Descarrilamiento sacude a España: 21 muertos en tren de alta velocidad
España vivió su primera gran tragedia en la red de trenes de alta velocidad. Un accidente ferroviario ocurrido la noche del viernes en la línea Madrid–Sevilla dejó un saldo provisional de 21 personas muertas y más de 100 heridas, al menos 30 de ellas de gravedad, en uno de los siniestros más graves del transporte ferroviario en el país.

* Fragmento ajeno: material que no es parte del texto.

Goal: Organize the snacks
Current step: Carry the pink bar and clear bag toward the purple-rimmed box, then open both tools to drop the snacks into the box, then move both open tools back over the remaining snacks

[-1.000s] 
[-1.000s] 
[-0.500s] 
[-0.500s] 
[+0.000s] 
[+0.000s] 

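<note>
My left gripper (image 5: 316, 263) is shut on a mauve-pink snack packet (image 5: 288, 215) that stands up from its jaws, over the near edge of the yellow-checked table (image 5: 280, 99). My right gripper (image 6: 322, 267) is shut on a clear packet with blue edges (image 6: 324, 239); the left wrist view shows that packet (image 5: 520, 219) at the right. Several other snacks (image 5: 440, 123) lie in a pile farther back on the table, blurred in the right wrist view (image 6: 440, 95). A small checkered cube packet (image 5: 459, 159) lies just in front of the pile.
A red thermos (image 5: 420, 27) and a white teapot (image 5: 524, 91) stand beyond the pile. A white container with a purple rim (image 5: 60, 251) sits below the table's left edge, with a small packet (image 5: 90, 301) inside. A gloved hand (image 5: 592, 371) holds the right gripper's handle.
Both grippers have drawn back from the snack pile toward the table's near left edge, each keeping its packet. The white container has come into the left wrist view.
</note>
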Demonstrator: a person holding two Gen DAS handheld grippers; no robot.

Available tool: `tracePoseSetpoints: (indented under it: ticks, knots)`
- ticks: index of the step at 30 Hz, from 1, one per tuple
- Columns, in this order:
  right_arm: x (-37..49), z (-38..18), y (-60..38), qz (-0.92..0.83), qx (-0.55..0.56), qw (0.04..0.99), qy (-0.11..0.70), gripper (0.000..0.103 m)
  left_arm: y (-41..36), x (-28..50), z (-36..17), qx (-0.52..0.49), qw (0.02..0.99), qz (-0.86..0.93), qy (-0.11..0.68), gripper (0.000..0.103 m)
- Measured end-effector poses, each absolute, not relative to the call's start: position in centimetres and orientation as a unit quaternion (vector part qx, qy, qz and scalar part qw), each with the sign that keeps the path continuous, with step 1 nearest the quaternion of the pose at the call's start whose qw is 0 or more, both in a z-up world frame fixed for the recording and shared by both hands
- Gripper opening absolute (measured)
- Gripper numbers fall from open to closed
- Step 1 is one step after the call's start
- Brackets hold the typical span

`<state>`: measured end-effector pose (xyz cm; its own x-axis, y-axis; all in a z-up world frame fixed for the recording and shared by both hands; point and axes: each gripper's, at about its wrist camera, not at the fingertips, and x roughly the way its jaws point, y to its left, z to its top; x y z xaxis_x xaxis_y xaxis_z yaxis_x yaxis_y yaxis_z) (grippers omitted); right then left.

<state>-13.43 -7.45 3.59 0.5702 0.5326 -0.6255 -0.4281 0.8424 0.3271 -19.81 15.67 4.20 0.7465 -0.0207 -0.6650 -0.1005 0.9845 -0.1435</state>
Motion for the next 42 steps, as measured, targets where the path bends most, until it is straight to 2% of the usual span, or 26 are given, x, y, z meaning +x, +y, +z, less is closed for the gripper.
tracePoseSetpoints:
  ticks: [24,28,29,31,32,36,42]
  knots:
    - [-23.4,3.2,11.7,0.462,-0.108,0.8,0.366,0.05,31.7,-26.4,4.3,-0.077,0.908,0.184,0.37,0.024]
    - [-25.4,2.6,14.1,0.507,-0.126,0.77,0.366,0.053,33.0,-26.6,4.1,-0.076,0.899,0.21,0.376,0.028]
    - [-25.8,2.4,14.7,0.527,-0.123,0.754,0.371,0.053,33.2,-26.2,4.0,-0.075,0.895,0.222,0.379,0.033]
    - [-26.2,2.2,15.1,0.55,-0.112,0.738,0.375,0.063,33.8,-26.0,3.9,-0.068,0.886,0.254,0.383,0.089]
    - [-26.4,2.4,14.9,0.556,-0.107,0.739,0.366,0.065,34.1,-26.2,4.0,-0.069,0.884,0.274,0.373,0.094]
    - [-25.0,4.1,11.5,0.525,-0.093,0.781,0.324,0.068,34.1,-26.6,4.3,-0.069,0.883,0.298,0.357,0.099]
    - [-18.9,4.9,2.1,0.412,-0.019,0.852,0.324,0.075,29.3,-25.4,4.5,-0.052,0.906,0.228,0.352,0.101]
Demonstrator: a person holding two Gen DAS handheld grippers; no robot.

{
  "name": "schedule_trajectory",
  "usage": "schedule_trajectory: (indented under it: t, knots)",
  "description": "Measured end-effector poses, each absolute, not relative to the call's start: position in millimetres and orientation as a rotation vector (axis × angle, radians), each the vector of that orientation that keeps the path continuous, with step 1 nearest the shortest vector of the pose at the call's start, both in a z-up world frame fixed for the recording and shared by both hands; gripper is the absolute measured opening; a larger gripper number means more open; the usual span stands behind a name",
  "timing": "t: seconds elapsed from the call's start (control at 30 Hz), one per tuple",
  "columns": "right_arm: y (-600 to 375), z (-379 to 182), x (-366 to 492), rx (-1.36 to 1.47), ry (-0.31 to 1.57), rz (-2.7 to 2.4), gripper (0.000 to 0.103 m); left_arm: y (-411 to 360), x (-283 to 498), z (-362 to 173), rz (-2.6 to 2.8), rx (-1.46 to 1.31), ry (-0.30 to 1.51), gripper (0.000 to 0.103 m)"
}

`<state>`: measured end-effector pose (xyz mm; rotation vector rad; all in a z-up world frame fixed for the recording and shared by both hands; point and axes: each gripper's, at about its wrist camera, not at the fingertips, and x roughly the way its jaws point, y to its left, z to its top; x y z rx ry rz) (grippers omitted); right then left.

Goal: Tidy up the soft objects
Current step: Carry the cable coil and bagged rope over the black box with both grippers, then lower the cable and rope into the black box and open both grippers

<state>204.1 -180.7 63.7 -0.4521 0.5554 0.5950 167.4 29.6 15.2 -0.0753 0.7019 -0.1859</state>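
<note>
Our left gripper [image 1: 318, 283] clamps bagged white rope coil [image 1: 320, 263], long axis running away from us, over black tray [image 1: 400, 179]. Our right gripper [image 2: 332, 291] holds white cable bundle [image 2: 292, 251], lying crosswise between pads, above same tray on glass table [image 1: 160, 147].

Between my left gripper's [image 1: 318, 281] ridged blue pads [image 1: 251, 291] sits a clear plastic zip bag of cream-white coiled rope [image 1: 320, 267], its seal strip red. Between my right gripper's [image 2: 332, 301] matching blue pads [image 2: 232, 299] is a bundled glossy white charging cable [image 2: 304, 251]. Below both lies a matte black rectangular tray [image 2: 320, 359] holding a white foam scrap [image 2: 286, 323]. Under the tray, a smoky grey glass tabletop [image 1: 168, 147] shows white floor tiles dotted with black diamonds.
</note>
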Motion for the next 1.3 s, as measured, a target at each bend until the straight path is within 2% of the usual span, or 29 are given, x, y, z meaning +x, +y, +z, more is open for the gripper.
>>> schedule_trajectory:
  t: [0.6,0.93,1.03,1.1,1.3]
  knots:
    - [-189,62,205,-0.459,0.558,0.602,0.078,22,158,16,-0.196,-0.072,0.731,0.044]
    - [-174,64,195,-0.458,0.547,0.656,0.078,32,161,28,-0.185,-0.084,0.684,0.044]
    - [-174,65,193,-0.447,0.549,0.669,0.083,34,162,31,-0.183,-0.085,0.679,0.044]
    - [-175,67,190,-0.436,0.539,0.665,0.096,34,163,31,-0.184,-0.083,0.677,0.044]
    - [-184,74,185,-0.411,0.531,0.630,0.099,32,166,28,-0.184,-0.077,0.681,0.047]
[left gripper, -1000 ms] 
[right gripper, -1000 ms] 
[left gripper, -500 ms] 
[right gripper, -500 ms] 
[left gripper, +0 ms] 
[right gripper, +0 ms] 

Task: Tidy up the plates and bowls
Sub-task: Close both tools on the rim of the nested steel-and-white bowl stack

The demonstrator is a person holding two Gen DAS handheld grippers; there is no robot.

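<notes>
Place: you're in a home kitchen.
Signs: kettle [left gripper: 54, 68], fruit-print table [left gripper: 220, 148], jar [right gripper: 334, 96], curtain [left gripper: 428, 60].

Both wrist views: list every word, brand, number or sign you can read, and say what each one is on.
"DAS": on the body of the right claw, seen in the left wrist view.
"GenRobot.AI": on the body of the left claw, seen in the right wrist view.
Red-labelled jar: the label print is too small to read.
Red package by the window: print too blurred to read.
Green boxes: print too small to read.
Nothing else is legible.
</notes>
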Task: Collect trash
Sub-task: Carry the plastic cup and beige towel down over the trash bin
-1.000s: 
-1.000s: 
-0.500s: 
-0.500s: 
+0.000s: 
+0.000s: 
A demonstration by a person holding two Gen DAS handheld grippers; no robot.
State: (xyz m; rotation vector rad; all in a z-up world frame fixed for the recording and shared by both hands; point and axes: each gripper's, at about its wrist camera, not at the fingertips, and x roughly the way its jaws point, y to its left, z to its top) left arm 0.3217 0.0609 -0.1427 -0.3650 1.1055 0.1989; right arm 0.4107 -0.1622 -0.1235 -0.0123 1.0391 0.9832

El descarrilamiento se registró a las 19:39 horas, cuando el tren de alta velocidad LD AV Iryo 6189, que cubría la ruta Málaga–Puerta de Atocha con 317 pasajeros a bordo, salió de la vía en los desvíos de entrada a Adamuz. Los últimos tres vagones invadieron la vía contigua, provocando el choque con un tren de Renfe que se dirigía de Madrid a Huelva, cuyo maquinista figura entre las víctimas mortales.
La magnitud del accidente obligó a suspender de manera inmediata el servicio ferroviario entre Madrid y Andalucía. El ministro de Transportes, Óscar Puente, se trasladó al centro de control de la red ferroviaria y calificó el impacto como “terrible”, mientras que el presidente del gobierno, Pedro Sánchez, informó que se activaron todos los protocolos de emergencia para atender a los pasajeros.
El tren siniestrado pertenecía a la compañía italiana Iryo, que inició operaciones recientemente tras la liberalización del servicio ferroviario, antes exclusivo de Renfe. Las causas del accidente continúan bajo investigación, en una red considerada una de las más extensas y modernas del mundo, con más de cuatro mil kilómetros de vías de alta velocidad.
Autoridades advirtieron que la cifra de víctimas podría aumentar en las próximas horas debido a la gravedad de varios heridos, mientras el país permanece en conmoción ante un accidente que marca un antes y un después en la historia del transporte ferroviario español.